__Your instructions__. Within the entries underneath, how many lines include the string "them"? State only the number.

Items listed in a dataset:
------------------------------------------------

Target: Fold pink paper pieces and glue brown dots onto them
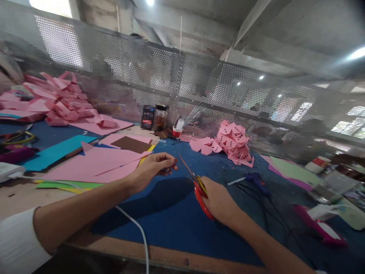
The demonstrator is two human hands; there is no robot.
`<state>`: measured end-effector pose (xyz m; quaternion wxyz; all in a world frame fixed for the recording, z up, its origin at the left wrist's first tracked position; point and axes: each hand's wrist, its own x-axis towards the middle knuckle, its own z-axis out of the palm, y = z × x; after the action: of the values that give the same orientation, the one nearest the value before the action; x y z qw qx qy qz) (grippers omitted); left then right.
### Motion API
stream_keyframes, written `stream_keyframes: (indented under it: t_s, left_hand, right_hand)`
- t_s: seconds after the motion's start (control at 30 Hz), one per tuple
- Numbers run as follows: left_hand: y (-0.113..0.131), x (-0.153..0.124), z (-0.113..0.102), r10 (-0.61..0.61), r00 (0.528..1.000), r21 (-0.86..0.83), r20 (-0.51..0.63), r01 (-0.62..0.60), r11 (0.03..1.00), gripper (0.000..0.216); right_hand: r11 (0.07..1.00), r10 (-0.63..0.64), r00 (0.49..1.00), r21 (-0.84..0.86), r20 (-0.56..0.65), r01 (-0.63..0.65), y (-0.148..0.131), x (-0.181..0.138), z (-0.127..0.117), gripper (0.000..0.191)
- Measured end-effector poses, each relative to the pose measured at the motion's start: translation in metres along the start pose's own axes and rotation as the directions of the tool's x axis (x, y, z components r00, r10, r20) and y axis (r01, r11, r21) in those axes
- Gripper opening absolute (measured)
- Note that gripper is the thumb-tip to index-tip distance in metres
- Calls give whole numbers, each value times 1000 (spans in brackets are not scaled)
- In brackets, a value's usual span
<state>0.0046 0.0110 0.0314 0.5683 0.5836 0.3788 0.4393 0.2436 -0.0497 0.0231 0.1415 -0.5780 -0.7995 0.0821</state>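
My right hand [221,199] is closed around the handles of a pair of scissors [203,198], red and yellow at the grip. The metal blades point up and away, toward my left hand. With thumb and fingertips pressed together, my left hand [159,167] hovers over the blue table just left of the blade tips. Whatever it may pinch is too small or blurred to name. Left of that hand lie large pink paper sheets [114,161], one with a slit or edge running across it. Beyond the scissors rises a pile of pink paper pieces with dark dots [232,139].
A blue glue gun [256,180] with its cord lies right of my right hand. Folded pink strips [62,101] heap at the back left. A white cable [137,224] crosses the front edge. A red-and-white cup [177,131] stands by the perforated metal screen [205,83].
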Motion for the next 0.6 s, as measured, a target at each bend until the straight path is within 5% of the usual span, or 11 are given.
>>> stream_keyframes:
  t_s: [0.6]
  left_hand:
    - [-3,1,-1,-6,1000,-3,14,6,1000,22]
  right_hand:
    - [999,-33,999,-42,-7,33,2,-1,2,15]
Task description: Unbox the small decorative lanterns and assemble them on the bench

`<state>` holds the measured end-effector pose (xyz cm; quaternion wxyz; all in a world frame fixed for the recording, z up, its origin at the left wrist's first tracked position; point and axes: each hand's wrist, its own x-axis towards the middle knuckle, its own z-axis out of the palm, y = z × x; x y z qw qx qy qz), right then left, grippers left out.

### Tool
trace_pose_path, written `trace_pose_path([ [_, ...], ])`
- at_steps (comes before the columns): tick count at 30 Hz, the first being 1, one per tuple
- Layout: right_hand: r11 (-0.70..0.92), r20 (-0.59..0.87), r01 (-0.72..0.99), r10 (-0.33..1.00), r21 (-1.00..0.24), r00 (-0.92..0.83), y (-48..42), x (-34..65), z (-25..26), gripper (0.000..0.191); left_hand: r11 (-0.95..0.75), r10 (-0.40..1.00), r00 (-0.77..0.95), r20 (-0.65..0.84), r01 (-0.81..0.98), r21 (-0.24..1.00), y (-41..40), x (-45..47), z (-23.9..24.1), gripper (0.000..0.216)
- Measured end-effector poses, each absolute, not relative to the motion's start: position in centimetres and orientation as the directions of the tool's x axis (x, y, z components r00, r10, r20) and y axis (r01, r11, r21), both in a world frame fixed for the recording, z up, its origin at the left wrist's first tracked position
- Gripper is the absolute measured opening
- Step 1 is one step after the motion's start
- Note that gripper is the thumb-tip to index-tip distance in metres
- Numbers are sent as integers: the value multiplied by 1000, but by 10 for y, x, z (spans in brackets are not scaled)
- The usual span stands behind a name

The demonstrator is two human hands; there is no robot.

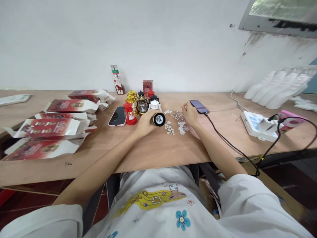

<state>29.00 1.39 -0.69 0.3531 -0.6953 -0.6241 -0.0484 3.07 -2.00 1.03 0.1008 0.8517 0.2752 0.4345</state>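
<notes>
My left hand [145, 123] is wrapped round a small black lantern [158, 119] lying on its side, its round base facing me. My right hand [189, 112] rests on the wooden table [148, 148], fingers curled over a scatter of small white and metal parts [177, 116]; what they pinch, if anything, is too small to tell. More little round pieces [169, 129] lie between the hands. Behind stand several toy lanterns: red [129, 114], gold [131, 98], black [142, 105] and white [155, 105].
A pink-edged phone [117, 116] lies left of the lanterns; another phone [198, 106] on a black cable is by my right hand. Red flat boxes [47, 127] are stacked at the left. A white power strip [255, 124] and white bags [279, 87] sit at the right.
</notes>
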Motion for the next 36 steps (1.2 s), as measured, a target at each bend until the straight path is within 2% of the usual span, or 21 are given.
trace_pose_path([
  [8, -13, 364, 895, 911, -446, 195, 13, 291, -7, 26, -834, 546, 483, 685, 388, 392, -21, 31, 11, 37],
  [15, -45, 463, 906, 848, -422, 257, 14, 294, -7, 33, -836, 542, 480, 690, 394, 383, -21, 30, 12, 35],
  [19, -31, 489, 893, 828, -448, 274, 15, 293, -5, 36, -837, 539, 489, 686, 400, 373, -20, 29, 12, 35],
  [28, -69, 490, 860, 798, -505, 352, 14, 292, -2, 33, -837, 538, 488, 687, 407, 366, -18, 29, 9, 35],
  [36, -32, 462, 818, 813, -574, 356, 20, 296, -8, 31, -837, 537, 497, 682, 414, 358, -19, 30, 10, 35],
])
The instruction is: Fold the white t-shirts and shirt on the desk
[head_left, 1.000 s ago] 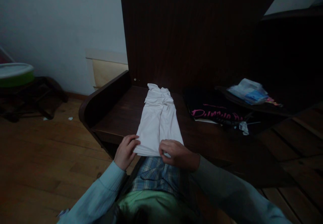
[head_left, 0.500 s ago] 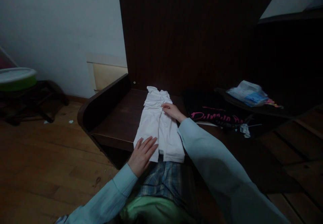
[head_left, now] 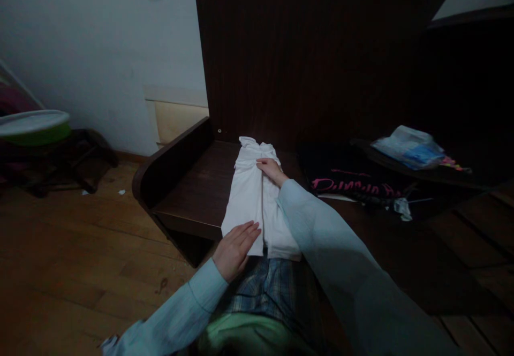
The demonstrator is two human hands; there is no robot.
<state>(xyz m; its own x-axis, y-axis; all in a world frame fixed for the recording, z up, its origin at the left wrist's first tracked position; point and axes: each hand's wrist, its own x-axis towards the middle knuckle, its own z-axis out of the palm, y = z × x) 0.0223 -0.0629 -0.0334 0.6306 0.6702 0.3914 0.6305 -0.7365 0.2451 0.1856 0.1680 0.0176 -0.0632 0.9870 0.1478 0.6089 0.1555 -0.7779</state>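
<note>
A white garment [head_left: 246, 192] lies lengthwise on a dark wooden bench, folded narrow, with a lengthwise gap between two panels and bunched cloth at its far end. I cannot tell what kind of garment it is. My left hand [head_left: 236, 249] rests on its near left part, fingers stretched out flat. Farther up, my right hand [head_left: 272, 171] pinches the cloth just below the bunched part, thumb and fingers closed. The right sleeve covers some of the garment's right side. Its near edge meets the blue plaid cloth [head_left: 261, 286] over my lap.
The bench [head_left: 188, 184] has a raised, rounded left end and a tall dark panel behind. To the right lie a black cloth with pink lettering [head_left: 353, 184] and a blue-white plastic package [head_left: 409, 147]. A green tub [head_left: 38, 134] stands on a low stool at left.
My right hand has drawn a little toward the far end and now pinches the cloth, which looks smoother below the bunching. My left hand stays on the near part. The view has shifted slightly.
</note>
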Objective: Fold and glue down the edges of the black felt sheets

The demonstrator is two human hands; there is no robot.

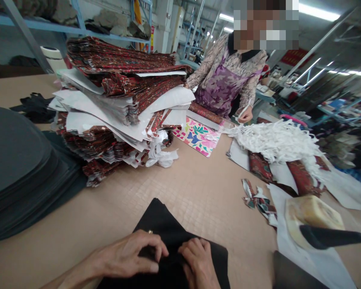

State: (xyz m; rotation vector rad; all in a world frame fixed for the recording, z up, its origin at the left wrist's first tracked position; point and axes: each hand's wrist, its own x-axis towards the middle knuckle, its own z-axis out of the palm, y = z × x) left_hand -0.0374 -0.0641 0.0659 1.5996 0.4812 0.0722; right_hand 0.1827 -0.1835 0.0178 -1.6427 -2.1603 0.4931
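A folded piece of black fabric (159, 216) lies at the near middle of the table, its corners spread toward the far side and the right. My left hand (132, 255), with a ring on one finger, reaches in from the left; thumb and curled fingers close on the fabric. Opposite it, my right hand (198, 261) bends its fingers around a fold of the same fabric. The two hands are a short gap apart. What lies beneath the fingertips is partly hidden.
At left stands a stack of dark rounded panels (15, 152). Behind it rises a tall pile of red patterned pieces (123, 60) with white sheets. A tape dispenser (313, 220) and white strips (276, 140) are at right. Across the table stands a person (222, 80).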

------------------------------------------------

__Response to the exercise__. 2